◆ WHAT TO WORK ON
Locate each line in the records containing "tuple". Copy it.

◆ EXERCISE DATA
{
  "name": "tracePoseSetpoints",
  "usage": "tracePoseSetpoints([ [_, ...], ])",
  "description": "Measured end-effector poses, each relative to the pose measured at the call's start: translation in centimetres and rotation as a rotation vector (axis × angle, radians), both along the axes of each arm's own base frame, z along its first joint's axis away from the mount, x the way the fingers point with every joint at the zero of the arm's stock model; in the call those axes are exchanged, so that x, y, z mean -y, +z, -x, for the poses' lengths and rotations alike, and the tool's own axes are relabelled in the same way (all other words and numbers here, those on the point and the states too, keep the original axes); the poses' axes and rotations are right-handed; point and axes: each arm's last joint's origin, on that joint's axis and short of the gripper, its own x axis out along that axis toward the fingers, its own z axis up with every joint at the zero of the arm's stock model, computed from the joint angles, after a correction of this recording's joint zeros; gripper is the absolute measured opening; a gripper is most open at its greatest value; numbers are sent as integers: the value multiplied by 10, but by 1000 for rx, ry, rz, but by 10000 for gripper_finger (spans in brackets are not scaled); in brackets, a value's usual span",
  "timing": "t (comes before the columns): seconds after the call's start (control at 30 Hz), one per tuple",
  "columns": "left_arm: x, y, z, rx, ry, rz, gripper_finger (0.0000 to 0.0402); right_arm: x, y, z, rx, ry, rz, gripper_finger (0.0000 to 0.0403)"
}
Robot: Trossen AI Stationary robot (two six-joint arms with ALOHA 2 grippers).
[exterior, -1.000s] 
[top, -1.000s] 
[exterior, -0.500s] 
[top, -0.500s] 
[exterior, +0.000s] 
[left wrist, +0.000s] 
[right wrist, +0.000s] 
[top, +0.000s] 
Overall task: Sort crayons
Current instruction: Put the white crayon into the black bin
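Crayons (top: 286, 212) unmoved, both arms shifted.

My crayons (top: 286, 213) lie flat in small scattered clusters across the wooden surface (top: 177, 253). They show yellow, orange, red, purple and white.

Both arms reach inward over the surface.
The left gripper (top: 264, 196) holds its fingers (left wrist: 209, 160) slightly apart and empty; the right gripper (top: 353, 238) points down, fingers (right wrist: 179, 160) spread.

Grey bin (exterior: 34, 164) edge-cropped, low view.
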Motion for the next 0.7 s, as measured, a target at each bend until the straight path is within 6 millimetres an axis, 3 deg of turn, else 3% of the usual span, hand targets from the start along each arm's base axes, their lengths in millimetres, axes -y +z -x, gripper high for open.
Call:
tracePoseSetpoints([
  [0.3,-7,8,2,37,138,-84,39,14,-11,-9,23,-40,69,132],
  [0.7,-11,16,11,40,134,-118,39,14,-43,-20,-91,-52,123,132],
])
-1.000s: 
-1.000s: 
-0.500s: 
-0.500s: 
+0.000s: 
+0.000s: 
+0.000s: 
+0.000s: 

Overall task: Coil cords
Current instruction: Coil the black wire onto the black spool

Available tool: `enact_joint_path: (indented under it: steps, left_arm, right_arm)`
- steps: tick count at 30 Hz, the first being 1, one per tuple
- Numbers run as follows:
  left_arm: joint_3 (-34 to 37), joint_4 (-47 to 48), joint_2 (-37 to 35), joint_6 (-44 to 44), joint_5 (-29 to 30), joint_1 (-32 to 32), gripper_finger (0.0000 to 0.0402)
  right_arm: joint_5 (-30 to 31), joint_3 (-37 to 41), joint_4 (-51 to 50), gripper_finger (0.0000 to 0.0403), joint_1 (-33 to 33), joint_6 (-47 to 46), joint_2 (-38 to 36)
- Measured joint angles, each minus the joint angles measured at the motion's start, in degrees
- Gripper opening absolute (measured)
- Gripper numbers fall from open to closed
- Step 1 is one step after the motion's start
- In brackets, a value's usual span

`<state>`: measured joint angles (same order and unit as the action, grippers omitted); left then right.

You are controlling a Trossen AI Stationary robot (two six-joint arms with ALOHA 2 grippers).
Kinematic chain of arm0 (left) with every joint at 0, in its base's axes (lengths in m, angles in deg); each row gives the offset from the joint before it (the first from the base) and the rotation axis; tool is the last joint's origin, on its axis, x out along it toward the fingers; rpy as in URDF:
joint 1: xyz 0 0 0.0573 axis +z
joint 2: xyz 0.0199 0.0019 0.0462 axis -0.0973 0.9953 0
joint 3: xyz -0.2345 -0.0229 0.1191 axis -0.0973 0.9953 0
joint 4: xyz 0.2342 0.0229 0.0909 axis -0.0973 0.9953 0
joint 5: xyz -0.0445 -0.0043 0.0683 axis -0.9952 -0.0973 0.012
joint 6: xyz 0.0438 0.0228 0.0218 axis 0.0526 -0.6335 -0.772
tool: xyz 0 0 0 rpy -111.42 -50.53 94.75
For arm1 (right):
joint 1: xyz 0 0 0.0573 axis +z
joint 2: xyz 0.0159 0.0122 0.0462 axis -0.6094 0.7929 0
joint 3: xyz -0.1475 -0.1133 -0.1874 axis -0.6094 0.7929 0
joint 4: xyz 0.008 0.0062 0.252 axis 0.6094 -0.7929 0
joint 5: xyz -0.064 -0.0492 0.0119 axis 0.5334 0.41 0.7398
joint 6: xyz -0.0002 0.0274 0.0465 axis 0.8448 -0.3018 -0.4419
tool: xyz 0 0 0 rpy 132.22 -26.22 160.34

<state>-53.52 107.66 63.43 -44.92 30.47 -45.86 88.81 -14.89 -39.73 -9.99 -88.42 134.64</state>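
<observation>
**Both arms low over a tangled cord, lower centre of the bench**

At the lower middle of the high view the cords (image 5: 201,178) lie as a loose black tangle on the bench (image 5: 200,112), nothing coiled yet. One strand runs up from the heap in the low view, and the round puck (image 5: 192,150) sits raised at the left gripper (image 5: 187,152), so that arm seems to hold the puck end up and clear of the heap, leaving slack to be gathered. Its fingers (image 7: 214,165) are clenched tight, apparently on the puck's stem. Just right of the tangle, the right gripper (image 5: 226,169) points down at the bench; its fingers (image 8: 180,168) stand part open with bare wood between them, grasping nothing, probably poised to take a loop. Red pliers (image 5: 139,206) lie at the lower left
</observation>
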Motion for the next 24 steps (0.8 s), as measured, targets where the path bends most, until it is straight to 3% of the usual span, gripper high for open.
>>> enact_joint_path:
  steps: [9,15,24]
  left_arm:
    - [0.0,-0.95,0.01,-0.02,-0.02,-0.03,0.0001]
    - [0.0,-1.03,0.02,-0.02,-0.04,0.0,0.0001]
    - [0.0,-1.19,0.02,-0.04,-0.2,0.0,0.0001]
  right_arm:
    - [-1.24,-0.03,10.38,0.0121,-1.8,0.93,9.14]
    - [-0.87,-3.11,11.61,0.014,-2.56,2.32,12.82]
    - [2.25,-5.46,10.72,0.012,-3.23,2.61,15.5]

◆ ANSWER BELOW
  "timing": "t (comes before the columns): seconds after the call's start (control at 30 Hz), one per tuple",
- steps: tick count at 30 Hz, the first being 1, one per tuple

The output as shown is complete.